Instructors: John P. Dickerson and Prem Saggar
Data science encapsulates the interdisciplinary activities required to create data-centric products and applications that address specific scientific, socio-political or business questions. It has drawn tremendous attention from both academia and industry and is making deep inroads in industry, government, health and journalism—just ask Nate Silver!
This course focuses on (i) data management systems, (i) exploratory and statistical data analysis, (ii) data and information visualization, and (iv) the presentation and communication of analysis results.

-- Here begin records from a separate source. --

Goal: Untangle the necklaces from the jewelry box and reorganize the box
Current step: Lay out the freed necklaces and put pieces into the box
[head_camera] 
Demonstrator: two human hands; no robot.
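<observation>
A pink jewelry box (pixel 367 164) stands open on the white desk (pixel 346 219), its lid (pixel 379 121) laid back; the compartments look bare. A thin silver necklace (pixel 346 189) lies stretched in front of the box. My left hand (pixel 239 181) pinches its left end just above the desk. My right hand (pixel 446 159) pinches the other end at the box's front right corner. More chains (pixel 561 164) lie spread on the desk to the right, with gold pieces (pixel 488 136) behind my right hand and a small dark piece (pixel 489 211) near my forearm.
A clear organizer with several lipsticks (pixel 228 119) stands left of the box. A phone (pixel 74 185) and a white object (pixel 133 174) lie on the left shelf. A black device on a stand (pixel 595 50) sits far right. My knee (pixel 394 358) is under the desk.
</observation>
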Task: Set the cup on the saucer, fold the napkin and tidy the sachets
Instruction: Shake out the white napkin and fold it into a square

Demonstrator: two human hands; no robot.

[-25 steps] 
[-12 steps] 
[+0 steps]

It will be centered around case studies drawing extensively from applications, and will yield a publicly-available final project that will strengthen course participants' data science portfolios.
This course will consist primarily of sets of self-contained lectures and assignments that leverage real-world data science platforms when needed; as such, there is no assigned textbook. Each lecture will come with links to required reading, which should be done before that lecture, and (when appropriate) a list of links to other resources on the web.
Students enrolled in the course should be comfortable with programming (for those at UMD, having passed CMSC216 will be good enough!) and be reasonably mathematically mature. The course itself will make heavy use of the Python scripting language by way of Jupyter Notebooks, leaning on the Anaconda package manager; we'll give some Python-for-data-science primer lectures early on, so don't worry if you haven't used Python before. Later lectures will delve into statistics and machine learning and may make use of basic calculus and basic linear algebra; light mathematical maturity is preferred at roughly the level of a junior CS student.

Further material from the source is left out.